Warum kaufst du ein Haus für andere Leute?
Ein kleines Eckhaus, 2 Minuten vom Bahnhof Lichtenberg, von außen Historismusfassade - eigentlich ein typisch berliner Altbau.
Im Vorübergehen liest man:" Esperanto-Jugend Berlin Geschäftsstelle" und "Dipl. Psychologin Andrea Kaiser". Das und ein Eintrag im pasporta servo machen den Ort bis jetzt noch zum Treffpunkt für eingeweihte Espis.
Vor 2 Jahren haben Johann Pachter und Peter Kühnel dieses Haus von ihrem eigenem Geld gekauft, um hier das Esperanto domo Berlin entstehen zu lassen.Weil, wie beide finden, eine große Stadt, wie Berlin, einen festen Anlaufpunkt für Esperantisten braucht.
Einen Anlaufpunkt, der bleibt –unabhängig von Mieterhöhungen und Verträgen, ein Eigentum, wo man sich treffen kann und übernachten, so wie es andere Organisationen auch haben.
Johann Pachter führt, voll Ideen, durchs Haus:
"Hier soll einmal ein Archiv entstehen, links eins mit Zeitschriften. Mit einer kleinen Teeküche und einem Schreibtisch zum Arbeiten. Daneben zwei Dachkammern für pasporta servo Gäste. In das Hof-Haus kommt ein Buchladen, dann steht das große Tor immer offen und Glasschränke mit Büchern im Durchgang führen Besucher in den Hof."
Ende November zieht auch die Bundesgeschäftsstelle (Bero) hierher um.
Mit den Mieten, zahlt sich – laut Plan –der Kredit selbst ab.
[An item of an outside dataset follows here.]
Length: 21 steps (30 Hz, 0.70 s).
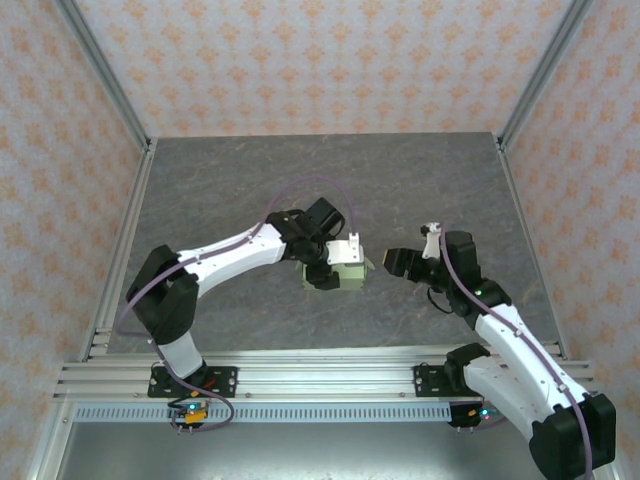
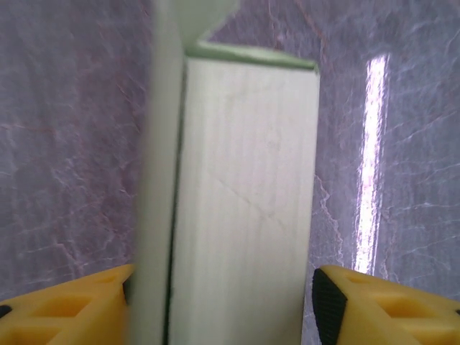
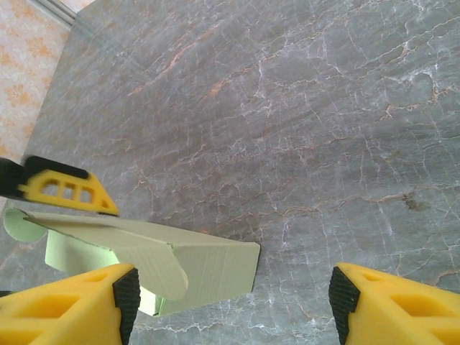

"In rund 20 Jahren könnten wir dann wir das Bero an die DEJ schenken ", sagt Peter Kühnel.
Von den 6 Wohnungen sind zur Zeit 3 an Espis vermietet.
Hier wohnen: Johann Pachter, Vermieter, Mitinitiator, Förster und langjähriger Esperantist. Sebastian Hartwig, Musikwissenschafts- und Skandinavistikstudent, Okzidentalsprecher und Esperanto-Bücherdienstinhaber. Und Stefa Hanisch, Kune Redakteurin, bald Bekleidungstechnikerin.
Obwohl noch viel nützliches Gerümpel herum steht und einige Bewohner kaum etwas mit Esperanto zu tun haben, bringen viel Privatinitiative und viel Geduld das Projekt allmählich voran.
Was von an Anfang an da war, ist das Gefühl, an etwas Besonderem teil zu haben und die Atmosphäre im Haus. Vertraut, freundschaftlich und esperantistisch – jeden Tag, außerhalb von Esperantujo.
Es gibt einen kleinen Hof, mit Blumen und Pflaumenbaum, wo man sitzen kann und Karten spielen.
Wir teilen uns teilweise Telefon und Internet oder borgen uns Werkzeug oder das Auto von Johan.
Ende Oktober/ Anfang November möchten wir im Esperanto Haus ein ASO organisieren. Dabei sollen einige Arbeiten am Haus vorgenommen werden, aber natürlich Berlin besichtigt und alte Bekanntschaften gepflegt werden. Die Fahrtkosten werden von der DEJ übernommen, die Übernachtung ist selbstverständlich kostenlos. Für das Essen legen wir zusammen und kochen gemeinsam.
Der genaue Termin wird Interessenten bekannt gegeben.
E-mail an kune@esperanto.de oder anrufen : 030/ 52679656 (Stefa)
"Es ist für mich nicht nur ein Freizeitvergnügen, sondern ich habe bereits so viele Kriege gesehen, es ist für mich auch ein Beitrag zum Frieden."